Wednesday 09 August
Day 84, 12:00
Lea and Nikki are just a Diary-Room door away, but it's a door too far for Pete. Knowing his two favourite ladies are so near but so far is fraying the poor lad's nerves.
But given the tizzy he'd worked himself into, we reckon there's something else that's vexing him a little bit more.
"I'm gagging for a bit of Lea and Nikki. Last night was torture. I want 'em," he ranted to Big Bro. "I went downhill when Lea left but when Nikki left as well I was as flat as a pancake. I've got this feeling in my stomach that I need ... something. Obviously it's them."
Or could it be some lunch?
"Say if you've got a girlfriend and they p*** off to another country," he continued. "I feel like that. It took me ages to get them out of my head and now they're back. And they looked well hot as well. I'll get this feeling of relief as soon as I grab em. I need to release it now!"

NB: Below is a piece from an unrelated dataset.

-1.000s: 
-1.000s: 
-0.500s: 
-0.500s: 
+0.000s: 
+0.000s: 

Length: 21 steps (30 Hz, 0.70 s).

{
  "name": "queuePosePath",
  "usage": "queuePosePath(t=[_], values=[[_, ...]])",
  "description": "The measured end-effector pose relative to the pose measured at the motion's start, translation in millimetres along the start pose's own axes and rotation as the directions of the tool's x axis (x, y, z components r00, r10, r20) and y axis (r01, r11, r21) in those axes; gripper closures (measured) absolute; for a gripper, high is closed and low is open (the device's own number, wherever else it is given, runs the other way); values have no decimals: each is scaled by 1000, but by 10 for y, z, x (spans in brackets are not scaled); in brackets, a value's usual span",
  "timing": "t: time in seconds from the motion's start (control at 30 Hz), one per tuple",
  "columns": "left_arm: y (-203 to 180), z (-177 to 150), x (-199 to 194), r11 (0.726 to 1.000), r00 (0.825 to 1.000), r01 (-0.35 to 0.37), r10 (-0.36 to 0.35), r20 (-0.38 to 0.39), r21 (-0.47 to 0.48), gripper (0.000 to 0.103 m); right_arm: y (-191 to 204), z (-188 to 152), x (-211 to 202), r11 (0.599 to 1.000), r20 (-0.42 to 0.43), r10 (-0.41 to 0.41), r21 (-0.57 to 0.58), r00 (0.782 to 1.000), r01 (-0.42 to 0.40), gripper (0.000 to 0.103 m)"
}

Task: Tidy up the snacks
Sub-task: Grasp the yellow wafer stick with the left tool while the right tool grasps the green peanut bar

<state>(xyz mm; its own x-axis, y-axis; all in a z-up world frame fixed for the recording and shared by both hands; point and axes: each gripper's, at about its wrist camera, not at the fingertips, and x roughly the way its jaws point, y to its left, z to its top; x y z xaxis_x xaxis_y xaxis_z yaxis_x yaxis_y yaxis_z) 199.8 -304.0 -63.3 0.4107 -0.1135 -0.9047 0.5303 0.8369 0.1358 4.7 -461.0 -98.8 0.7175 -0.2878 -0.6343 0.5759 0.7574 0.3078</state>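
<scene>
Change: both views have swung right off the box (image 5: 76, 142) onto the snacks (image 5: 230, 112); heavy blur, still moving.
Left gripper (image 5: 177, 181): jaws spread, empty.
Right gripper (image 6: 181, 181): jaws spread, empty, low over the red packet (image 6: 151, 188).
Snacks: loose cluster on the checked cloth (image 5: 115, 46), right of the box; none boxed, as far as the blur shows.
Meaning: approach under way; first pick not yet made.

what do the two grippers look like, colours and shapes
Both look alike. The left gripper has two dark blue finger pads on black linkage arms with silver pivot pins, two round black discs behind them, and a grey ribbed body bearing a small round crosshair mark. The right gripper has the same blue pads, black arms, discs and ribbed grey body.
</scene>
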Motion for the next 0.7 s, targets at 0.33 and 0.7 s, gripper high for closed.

"What is it you missed?" asked Big Brother as Pete shuffled excitedly.
"They have different qualities. Lea was a great help with my self-esteem. I feel a strong bond with her, and we both like Billy Idol which has got to mean something. And she's funny.
"Nikki? I missed her loads. Maybe a bit too much," continued Pete, shifting uncomfortably. "I can't really explain why I like Nikki. She's my little kitty-cat kitten."
"Why can't you explain why you miss her?" asked Big Bro, angling for some gossip.
"I'm embarrassed. I can't keep a straight face. I'm not sure. I think I might have... Oh I don't know. I can't say. I haven't got the guts."
"Do you really not know?" continued Big Bro.
"I suppose I know a bit. I'm not gonna tell you that. It's a strange feeling I have."
But BB wasn't giving up, asking: "Could you describe the feeling?"
"You know..." Pete thought for a while. "No."
"Do you feel the same way about Nikki as you do about Lea?" pressed BB, working up to the third degree.
"No. I still love Lea but there's something different with Nikki."
"How is it different?"
"Do you need me to spell it out? It's not my fault. It's her fault. I didn't know. When she left I realised how I really felt about her, which I was denying. But there's definitely some sparks in my head and I can't help it."
"What do the sparks mean, Pete?"
"I think I found out how she felt about me. She was all over me sometimes and I was keeping it at a friend level. But I suppose I cracked. I thought she was really cute and used to give her cuddles and she'd make me a sandwich and call me her baby. I understood her mad ways. She could just smile at me and it would make me happy."
Is it just us, or can you hear violins?